Getting Started: The 30-Minute ERS Migration

Step 1: Audit — Read your docs as if you were a model with a 200-token attention span.

Step 2: Identify Domains — Group your knowledge into coherent domains. Each domain becomes one ERS file.

Step 3: Write the Header — Map each question to a future anchor name.

Step 4: Anchor the Content — Wrap each knowledge unit in @START@@@/@END@@@ tags. Flatten prose to facts. Add grep hints.

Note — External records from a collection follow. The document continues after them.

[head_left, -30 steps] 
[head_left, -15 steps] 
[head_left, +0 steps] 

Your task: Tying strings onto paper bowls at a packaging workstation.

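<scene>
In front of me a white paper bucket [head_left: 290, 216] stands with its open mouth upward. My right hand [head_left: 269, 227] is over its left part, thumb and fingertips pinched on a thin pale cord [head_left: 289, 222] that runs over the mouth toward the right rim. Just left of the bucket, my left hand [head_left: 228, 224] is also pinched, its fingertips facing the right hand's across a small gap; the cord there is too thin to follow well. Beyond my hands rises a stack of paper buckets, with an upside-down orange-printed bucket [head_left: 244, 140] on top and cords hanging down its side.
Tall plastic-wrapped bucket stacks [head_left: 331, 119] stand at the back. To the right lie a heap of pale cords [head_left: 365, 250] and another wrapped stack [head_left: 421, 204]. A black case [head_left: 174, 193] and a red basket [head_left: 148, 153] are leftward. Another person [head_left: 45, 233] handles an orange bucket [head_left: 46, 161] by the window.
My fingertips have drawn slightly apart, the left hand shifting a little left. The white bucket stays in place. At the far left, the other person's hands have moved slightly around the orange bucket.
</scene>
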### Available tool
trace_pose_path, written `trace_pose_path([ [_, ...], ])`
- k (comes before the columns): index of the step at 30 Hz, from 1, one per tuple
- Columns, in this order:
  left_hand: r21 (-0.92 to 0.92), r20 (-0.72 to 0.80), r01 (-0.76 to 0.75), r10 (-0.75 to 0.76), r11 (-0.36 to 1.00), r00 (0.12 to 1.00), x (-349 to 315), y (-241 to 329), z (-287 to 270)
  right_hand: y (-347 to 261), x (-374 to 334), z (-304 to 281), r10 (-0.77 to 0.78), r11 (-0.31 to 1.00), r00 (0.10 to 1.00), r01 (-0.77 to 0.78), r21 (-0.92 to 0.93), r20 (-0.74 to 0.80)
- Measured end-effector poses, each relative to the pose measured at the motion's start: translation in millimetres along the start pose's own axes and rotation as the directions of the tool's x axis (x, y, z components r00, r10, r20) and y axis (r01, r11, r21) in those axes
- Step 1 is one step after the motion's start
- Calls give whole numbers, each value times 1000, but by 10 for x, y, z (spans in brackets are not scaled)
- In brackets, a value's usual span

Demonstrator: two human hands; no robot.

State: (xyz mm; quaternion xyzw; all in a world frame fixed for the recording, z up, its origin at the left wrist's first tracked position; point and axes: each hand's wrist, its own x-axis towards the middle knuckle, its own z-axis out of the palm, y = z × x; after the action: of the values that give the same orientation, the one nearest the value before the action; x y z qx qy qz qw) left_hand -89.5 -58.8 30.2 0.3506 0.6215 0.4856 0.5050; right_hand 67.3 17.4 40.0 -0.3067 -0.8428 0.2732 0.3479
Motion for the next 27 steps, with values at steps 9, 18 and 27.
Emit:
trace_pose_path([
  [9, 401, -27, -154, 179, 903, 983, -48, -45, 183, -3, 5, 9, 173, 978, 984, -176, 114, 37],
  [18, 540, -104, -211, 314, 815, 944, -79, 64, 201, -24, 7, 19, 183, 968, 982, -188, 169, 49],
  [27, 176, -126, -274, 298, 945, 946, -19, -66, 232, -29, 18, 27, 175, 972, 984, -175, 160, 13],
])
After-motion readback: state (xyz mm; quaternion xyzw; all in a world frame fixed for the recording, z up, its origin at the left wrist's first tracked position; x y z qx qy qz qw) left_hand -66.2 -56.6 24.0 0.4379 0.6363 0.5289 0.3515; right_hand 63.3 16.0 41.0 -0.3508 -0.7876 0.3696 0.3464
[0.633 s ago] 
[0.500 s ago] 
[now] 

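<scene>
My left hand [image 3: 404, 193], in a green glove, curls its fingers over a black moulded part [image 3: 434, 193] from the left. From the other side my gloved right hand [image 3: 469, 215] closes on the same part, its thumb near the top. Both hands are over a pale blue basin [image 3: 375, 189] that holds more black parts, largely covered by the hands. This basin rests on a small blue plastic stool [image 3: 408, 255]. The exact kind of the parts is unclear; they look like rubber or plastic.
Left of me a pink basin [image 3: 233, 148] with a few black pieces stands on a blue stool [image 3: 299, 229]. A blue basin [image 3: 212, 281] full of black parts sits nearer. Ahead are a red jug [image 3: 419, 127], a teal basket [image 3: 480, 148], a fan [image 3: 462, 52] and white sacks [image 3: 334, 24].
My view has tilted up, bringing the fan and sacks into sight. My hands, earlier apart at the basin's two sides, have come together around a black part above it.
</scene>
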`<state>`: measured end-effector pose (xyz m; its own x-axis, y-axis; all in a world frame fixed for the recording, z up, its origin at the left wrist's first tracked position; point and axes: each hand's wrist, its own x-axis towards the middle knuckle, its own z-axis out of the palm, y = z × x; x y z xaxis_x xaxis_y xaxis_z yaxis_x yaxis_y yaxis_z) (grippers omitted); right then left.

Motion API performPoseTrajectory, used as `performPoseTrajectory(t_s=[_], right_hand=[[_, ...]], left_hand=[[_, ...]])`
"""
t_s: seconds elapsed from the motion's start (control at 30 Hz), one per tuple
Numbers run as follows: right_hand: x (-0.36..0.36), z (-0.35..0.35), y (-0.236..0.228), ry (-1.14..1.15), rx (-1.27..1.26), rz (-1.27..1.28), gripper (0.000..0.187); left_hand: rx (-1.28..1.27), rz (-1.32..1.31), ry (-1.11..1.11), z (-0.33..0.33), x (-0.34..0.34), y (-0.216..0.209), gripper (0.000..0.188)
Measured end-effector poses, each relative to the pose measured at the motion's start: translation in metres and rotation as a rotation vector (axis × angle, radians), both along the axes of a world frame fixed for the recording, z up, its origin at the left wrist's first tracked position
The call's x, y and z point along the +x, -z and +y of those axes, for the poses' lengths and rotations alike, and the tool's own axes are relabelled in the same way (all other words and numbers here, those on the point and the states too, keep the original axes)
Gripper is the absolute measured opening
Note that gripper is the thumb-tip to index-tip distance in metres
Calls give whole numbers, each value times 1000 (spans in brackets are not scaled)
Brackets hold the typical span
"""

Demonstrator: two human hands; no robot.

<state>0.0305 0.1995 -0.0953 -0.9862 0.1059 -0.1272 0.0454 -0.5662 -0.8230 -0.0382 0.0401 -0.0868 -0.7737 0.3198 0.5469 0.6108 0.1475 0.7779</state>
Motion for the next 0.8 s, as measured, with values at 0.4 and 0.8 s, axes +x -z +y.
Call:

Step 5: Add Corrections — Encode what an agent will get wrong explicitly.

Step 6: Delete the Rest — If content isn’t in an anchor, it doesn’t exist to the agent.

Final Thought

The most powerful prompt engineering technique isn’t a clever system message or a chain-of-thought instruction. It’s ensuring the model sees exactly the right knowledge, at exactly the right moment, in exactly the right shape.

Structure your knowledge like you structure your code. Your agents will thank you — and your budget will too.

ERS (Extension Routing Structure) is an open convention developed through real-world production experience building AI agents. Adapt it, rename it, improve it. The goal isn’t a standard — it’s a conversation about taking knowledge engineering as seriously as we take software engineering.